* Work request *
Every single entry that follows is to be retyped exactly.

****

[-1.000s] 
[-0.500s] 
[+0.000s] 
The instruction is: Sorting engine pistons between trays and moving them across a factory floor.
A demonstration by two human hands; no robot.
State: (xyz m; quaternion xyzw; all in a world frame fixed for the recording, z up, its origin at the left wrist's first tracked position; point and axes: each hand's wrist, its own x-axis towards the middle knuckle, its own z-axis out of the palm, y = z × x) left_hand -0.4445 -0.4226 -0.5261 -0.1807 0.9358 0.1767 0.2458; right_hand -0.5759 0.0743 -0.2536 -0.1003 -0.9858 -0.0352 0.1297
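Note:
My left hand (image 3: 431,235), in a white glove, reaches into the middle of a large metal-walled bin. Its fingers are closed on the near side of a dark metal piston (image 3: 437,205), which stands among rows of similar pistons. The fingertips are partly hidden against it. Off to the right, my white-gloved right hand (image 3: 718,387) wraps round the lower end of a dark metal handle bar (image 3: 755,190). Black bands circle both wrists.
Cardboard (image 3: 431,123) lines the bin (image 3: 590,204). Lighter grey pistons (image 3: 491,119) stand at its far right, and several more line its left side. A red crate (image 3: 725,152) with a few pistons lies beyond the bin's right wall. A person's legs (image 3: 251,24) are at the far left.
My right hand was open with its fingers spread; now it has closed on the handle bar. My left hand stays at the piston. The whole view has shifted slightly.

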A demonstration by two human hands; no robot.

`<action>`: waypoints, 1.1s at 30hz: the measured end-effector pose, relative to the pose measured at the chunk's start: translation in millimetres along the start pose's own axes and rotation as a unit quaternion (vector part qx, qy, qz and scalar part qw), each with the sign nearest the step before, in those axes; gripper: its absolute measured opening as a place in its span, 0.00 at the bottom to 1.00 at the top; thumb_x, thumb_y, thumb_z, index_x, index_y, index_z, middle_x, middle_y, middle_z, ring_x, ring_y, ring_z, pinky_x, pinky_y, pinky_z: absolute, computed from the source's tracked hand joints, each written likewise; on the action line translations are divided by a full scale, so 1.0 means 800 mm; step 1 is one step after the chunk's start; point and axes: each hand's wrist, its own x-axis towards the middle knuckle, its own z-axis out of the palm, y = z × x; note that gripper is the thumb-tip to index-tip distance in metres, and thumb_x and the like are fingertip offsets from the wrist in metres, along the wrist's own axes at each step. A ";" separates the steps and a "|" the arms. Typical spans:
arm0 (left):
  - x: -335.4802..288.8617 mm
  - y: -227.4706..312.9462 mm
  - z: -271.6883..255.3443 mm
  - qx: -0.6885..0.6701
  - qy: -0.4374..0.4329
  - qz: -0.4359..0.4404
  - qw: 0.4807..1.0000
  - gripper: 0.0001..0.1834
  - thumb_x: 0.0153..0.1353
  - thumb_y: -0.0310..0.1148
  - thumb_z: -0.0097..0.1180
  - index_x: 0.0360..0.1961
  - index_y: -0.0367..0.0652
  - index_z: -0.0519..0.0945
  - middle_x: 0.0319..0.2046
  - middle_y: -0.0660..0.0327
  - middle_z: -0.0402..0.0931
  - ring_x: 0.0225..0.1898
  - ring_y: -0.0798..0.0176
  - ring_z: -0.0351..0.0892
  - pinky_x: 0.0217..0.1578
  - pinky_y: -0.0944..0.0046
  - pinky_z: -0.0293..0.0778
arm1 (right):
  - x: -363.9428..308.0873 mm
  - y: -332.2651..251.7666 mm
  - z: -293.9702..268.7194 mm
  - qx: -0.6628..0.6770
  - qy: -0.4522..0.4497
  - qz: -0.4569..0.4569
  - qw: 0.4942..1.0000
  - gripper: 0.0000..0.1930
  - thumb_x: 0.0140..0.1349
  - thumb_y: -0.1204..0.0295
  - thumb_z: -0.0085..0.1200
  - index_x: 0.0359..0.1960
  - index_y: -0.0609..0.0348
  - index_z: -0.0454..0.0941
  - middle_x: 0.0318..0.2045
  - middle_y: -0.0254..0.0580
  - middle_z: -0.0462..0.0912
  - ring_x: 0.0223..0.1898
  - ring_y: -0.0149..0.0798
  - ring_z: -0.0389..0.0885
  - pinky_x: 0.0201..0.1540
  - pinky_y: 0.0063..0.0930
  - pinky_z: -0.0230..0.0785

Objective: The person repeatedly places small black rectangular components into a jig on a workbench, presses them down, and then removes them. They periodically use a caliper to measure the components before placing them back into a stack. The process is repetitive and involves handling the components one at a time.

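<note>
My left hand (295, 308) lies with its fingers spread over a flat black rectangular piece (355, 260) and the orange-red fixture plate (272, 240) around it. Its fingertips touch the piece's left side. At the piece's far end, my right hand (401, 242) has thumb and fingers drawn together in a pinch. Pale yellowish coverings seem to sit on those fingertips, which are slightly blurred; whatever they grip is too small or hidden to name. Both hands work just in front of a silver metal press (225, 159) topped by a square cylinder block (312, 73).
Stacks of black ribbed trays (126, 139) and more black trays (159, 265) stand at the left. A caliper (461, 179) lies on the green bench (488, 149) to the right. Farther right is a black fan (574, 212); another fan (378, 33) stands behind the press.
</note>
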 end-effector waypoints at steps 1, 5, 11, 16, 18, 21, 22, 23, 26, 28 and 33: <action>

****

* Written solution *
[-1.000s] 
[-0.500s] 
[+0.000s] 
The instruction is: Sorting engine pistons between trays and moving them across a factory floor.
A demonstration by two human hands; no robot.
State: (xyz m; quaternion xyzw; all in a world frame fixed for the recording, z up, its origin at the left wrist's first tracked position; point and axes: each hand's wrist, its own x-axis towards the middle knuckle, its own z-axis out of the palm, y = z × x) left_hand -0.4445 -0.4226 -0.5261 -0.1807 0.9358 0.1767 0.2458; right_hand -0.5759 0.0743 -0.2536 -0.1003 -0.9858 -0.0352 0.1297
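Note:
My left hand (image 3: 431,235), in a white glove, reaches into the middle of a large metal-walled bin. Its fingers are closed on the near side of a dark metal piston (image 3: 437,205), which stands among rows of similar pistons. The fingertips are partly hidden against it. Off to the right, my white-gloved right hand (image 3: 718,387) wraps round the lower end of a dark metal handle bar (image 3: 755,190). Black bands circle both wrists.
Cardboard (image 3: 431,123) lines the bin (image 3: 590,204). Lighter grey pistons (image 3: 491,119) stand at its far right, and several more line its left side. A red crate (image 3: 725,152) with a few pistons lies beyond the bin's right wall. A person's legs (image 3: 251,24) are at the far left.
My right hand was open with its fingers spread; now it has closed on the handle bar. My left hand stays at the piston. The whole view has shifted slightly.
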
A demonstration by two human hands; no robot.

`<action>`: waypoints, 1.1s at 30hz: the measured end-effector pose, relative to the pose measured at the chunk's start: translation in millimetres along the start pose's own axes and rotation as a unit quaternion (vector part qx, qy, qz and scalar part qw), each with the sign nearest the step before, in those axes; gripper: its absolute measured opening as a place in its span, 0.00 at the bottom to 1.00 at the top; thumb_x, thumb_y, thumb_z, index_x, index_y, index_z, middle_x, middle_y, middle_z, ring_x, ring_y, ring_z, pinky_x, pinky_y, pinky_z: absolute, computed from the source's tracked hand joints, each written likewise; on the action line translations are divided by a full scale, so 1.0 means 800 mm; step 1 is one step after the chunk's start; point and axes: each hand's wrist, its own x-axis towards the middle knuckle, its own z-axis out of the palm, y = z × x; note that gripper is the thumb-tip to index-tip distance in metres, and thumb_x and the like are fingertip offsets from the wrist in metres, along the wrist's own axes at each step. A ";" separates the steps and a "|" the arms. Typical spans:
arm0 (left):
  - x: -335.4802..288.8617 mm
  - y: -227.4706..312.9462 mm
  - z: -271.6883..255.3443 mm
  - qx: -0.6885..0.6701
  - qy: -0.4374..0.4329
  - qz: -0.4359..0.4404
  - qw: 0.4807..1.0000
  - gripper: 0.0001..0.1834
  - thumb_x: 0.0153..0.1353
  - thumb_y: -0.0310..0.1148
  - thumb_z: -0.0097..0.1180
  - index_x: 0.0360..0.1961
  - index_y: -0.0367..0.0652
  - index_z: -0.0519..0.0945
  - middle_x: 0.0319..0.2046
  - middle_y: -0.0660..0.0327
  - middle_z: -0.0402..0.0931
  - ring_x: 0.0225..0.1898
  - ring_y: -0.0798..0.0176
  - ring_z: -0.0351..0.0892
  - pinky_x: 0.0217..0.1578
  - pinky_y: -0.0944..0.0046
  - pinky_z: -0.0293..0.0778
arm1 (right):
  - x: -363.9428..308.0873 mm
  - y: -332.2651..251.7666 mm
  - z: -293.9702..268.7194 mm
  - qx: -0.6628..0.6770
  - qy: -0.4522..0.4497
  - qz: -0.4569..0.4569
  - qw: 0.4942..1.0000
  - gripper: 0.0000..0.1930
  - thumb_x: 0.0140..0.1349
  - thumb_y: -0.1204..0.0295
  - thumb_z: -0.0085..0.1200
  - index_x: 0.0359..0.1960
  - index_y: -0.0609..0.0348
  - index_z: -0.0454..0.0941
  - middle_x: 0.0318..0.2045
  - middle_y: -0.0254..0.0580
  - middle_z: -0.0462..0.0912
  - ring_x: 0.0223..0.1898
  - ring_y: -0.0149..0.0798
  - ring_z: -0.0389..0.0885
  - pinky_x: 0.0201..0.1540
  - pinky_y: 0.0063..0.0930
  - pinky_z: -0.0230..0.0785

Objective: The person repeatedly places small black rectangular components into a jig on a workbench, presses them down, and then removes them. They periodically use a caliper to measure the components before placing them back into a stack. The process is repetitive and involves handling the components one at a time.

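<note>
My left hand (295, 308) lies with its fingers spread over a flat black rectangular piece (355, 260) and the orange-red fixture plate (272, 240) around it. Its fingertips touch the piece's left side. At the piece's far end, my right hand (401, 242) has thumb and fingers drawn together in a pinch. Pale yellowish coverings seem to sit on those fingertips, which are slightly blurred; whatever they grip is too small or hidden to name. Both hands work just in front of a silver metal press (225, 159) topped by a square cylinder block (312, 73).
Stacks of black ribbed trays (126, 139) and more black trays (159, 265) stand at the left. A caliper (461, 179) lies on the green bench (488, 149) to the right. Farther right is a black fan (574, 212); another fan (378, 33) stands behind the press.
</note>
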 end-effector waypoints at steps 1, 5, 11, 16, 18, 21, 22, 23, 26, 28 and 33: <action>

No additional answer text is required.